§ Available data
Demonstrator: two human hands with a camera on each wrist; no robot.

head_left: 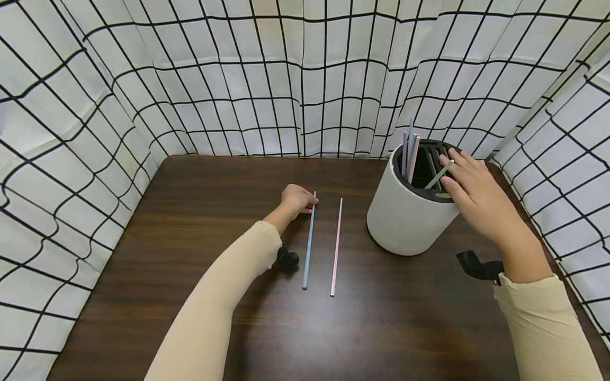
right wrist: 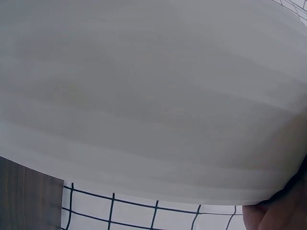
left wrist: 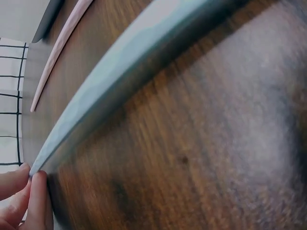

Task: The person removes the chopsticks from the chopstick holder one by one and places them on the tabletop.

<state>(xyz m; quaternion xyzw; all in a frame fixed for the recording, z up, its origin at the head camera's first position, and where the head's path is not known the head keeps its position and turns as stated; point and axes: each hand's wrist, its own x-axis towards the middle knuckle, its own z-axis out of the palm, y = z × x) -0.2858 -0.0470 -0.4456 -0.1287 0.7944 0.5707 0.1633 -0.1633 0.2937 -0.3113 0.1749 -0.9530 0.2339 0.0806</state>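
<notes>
Two straws lie side by side on the brown table, a blue straw (head_left: 308,248) and a pink straw (head_left: 336,248). My left hand (head_left: 297,200) pinches the far end of the blue straw between thumb and fingers; the left wrist view shows this fingertip hold (left wrist: 36,191). Over the right side of the white holder's (head_left: 410,222) black rim rests my right hand (head_left: 476,185), fingers extended. A grey-green straw (head_left: 438,175) leans inside the holder, its top near that thumb and forefinger. Purple, blue and pink straws (head_left: 412,156) stand at the holder's left side.
Dark dividers (head_left: 434,159) split the holder's opening. White curtain with a black grid (head_left: 305,79) surrounds the table (head_left: 214,211) at the back and sides. The holder's wall (right wrist: 144,96) fills most of the right wrist view.
</notes>
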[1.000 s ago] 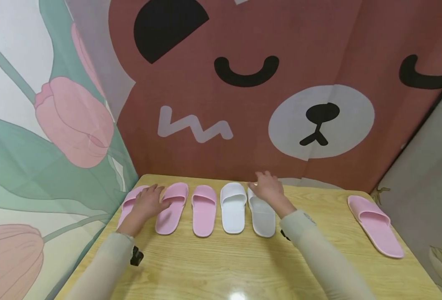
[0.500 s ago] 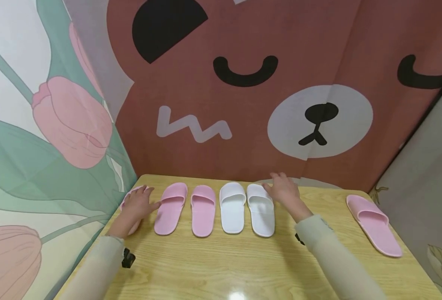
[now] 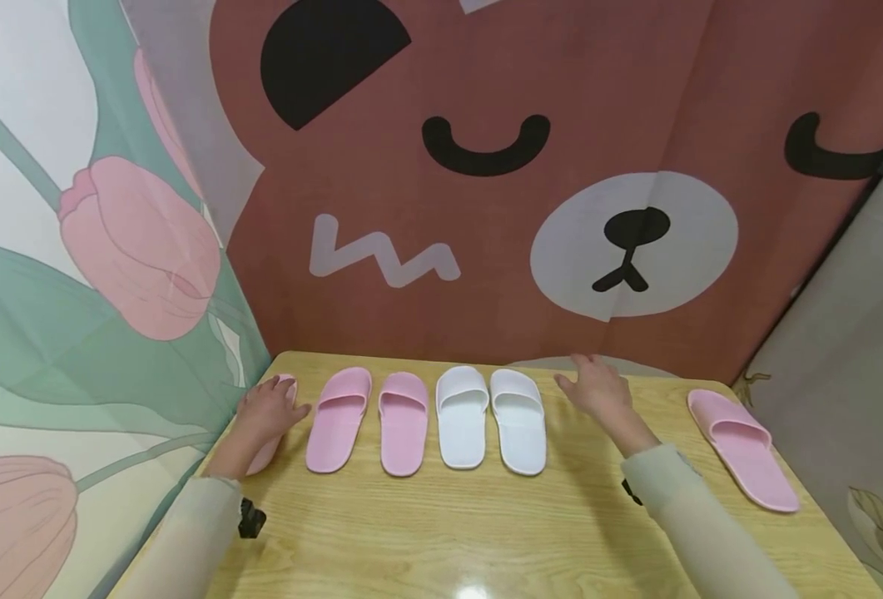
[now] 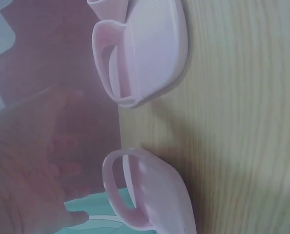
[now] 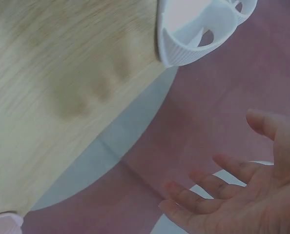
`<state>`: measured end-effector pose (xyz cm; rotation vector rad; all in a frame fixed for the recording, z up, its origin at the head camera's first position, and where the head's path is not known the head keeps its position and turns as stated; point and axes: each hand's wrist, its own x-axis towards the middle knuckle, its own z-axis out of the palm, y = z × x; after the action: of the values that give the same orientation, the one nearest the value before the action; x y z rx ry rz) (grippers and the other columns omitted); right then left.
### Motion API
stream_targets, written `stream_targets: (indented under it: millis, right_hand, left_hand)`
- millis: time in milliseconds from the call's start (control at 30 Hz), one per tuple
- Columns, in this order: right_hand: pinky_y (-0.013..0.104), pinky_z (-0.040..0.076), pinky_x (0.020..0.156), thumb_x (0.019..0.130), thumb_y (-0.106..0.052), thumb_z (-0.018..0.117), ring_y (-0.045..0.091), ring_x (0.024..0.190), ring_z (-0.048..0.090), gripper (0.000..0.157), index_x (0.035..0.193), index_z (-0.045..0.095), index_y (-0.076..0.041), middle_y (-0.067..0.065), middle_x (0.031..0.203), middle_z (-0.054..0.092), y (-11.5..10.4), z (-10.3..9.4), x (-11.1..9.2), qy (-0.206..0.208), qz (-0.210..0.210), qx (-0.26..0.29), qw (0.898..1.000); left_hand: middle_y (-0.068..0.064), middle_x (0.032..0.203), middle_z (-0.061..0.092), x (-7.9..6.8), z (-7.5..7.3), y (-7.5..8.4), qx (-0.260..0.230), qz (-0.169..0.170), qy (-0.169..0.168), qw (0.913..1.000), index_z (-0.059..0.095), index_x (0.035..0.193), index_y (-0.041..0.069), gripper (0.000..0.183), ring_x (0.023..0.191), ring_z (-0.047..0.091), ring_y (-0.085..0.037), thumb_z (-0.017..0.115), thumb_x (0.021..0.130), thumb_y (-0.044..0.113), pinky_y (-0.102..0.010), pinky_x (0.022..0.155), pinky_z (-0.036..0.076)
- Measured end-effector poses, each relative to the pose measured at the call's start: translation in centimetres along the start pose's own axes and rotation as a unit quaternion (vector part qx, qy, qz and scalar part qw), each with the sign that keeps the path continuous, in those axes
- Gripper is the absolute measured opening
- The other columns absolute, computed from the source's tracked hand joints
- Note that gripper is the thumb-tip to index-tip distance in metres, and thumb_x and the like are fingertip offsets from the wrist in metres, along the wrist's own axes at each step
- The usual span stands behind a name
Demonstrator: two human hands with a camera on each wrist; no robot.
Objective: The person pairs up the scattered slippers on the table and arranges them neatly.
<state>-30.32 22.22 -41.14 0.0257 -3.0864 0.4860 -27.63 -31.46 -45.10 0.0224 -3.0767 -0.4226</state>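
Observation:
My left hand [image 3: 265, 413] hovers over the leftmost pink slipper [image 4: 157, 195], hiding much of it in the head view; the left wrist view shows the fingers apart from it. To its right lie a larger-looking pink slipper [image 3: 339, 423] and another pink slipper [image 3: 404, 426]. Two white slippers come after them, the left white slipper [image 3: 463, 420] and the right white slipper [image 3: 519, 424], side by side. My right hand [image 3: 598, 389] is held in the air right of the white pair, fingers spread and loosely bent, nothing in it. Far right lies a single pink slipper [image 3: 744, 453], toe tilted left.
All slippers lie on a wooden table [image 3: 426, 532], toes toward the back edge. A brown bear-print curtain [image 3: 381, 324] hangs right behind the table. A tulip-print curtain [image 3: 134, 383] borders the left side, and a grey cloth [image 3: 845, 333] borders the right.
My right hand has moved right, off the right white slipper, which is now uncovered. My left hand has shifted left, from between two pink slippers to over the leftmost one.

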Motion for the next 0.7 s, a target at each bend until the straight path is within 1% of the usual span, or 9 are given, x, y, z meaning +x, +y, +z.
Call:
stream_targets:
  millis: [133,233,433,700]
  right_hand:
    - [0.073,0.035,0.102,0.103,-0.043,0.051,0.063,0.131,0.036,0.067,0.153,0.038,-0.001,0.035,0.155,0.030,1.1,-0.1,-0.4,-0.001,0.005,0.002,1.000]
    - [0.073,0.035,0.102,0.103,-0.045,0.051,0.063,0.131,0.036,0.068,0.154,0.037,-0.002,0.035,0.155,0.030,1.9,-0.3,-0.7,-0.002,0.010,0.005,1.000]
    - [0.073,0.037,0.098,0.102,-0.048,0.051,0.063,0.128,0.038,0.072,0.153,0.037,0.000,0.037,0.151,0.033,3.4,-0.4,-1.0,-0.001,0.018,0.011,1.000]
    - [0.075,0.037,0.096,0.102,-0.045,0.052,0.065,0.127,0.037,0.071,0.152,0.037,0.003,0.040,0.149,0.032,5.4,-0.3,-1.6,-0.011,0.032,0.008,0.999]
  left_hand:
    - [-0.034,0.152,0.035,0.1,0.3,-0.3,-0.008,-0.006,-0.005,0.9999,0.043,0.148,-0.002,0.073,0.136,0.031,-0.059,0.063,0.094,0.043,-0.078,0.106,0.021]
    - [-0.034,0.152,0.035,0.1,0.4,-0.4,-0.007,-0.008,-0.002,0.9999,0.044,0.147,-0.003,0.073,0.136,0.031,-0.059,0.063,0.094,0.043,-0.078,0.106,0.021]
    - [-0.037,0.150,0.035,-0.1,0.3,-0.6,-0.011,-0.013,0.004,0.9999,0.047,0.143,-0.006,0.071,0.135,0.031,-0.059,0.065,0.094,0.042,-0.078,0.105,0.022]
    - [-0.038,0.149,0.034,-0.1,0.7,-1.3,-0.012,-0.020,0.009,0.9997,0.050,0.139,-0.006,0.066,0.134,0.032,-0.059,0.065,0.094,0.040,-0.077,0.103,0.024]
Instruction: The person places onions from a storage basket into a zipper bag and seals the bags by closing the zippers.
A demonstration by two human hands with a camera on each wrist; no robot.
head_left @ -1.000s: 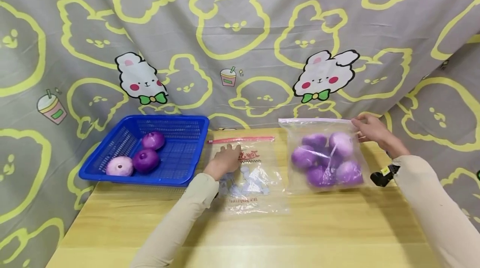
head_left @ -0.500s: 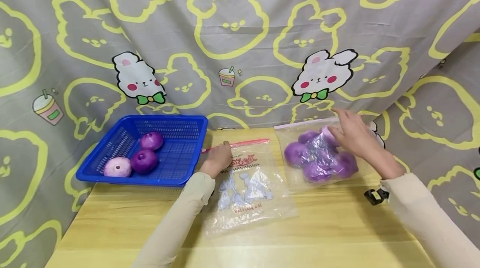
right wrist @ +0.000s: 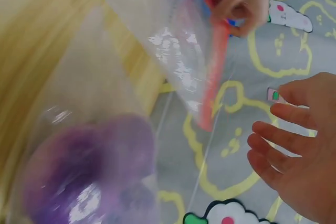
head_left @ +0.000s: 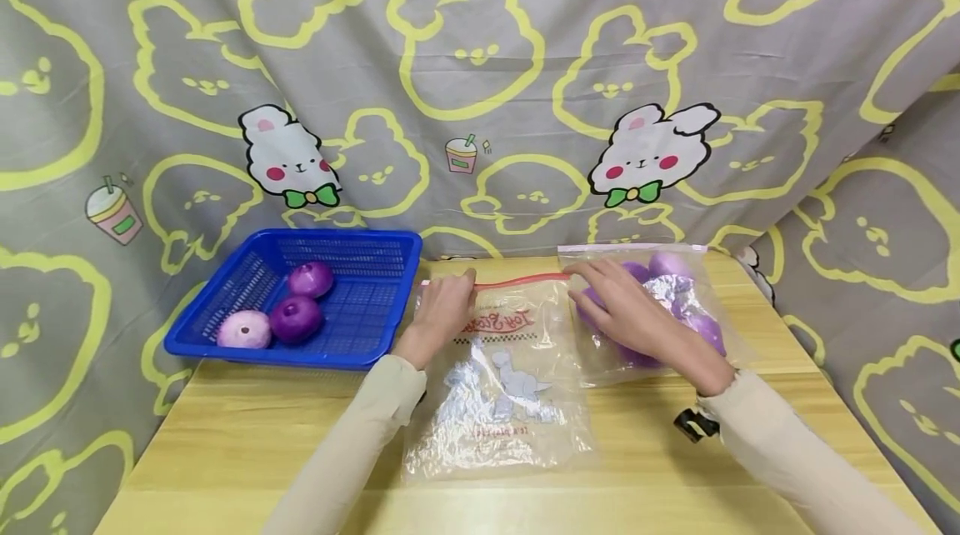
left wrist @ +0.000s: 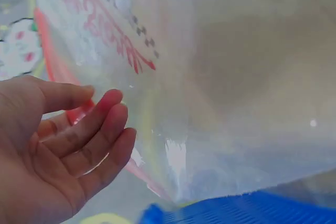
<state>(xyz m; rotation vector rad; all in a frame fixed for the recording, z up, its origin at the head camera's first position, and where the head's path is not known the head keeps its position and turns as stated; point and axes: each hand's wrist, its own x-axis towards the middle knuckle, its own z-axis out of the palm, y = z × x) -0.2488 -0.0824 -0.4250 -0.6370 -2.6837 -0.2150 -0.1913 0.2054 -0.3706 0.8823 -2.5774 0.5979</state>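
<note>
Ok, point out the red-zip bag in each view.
Head: the red-zip bag is at lower centre.
Left wrist: the red-zip bag fills much of the top and right.
Right wrist: the red-zip bag is at upper centre.
Shared landmark: the blue basket, at left in head, bottom in left wrist, top in right wrist.

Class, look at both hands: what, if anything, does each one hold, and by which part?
The left hand pinches the dinosaur-print zip bag by its red zip strip, near the strip's left end. The right hand holds nothing.
</note>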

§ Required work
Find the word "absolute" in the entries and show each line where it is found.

§ Written answer
- Gripper is the absolute measured opening
- The other columns absolute, computed from the source's tracked hand joints

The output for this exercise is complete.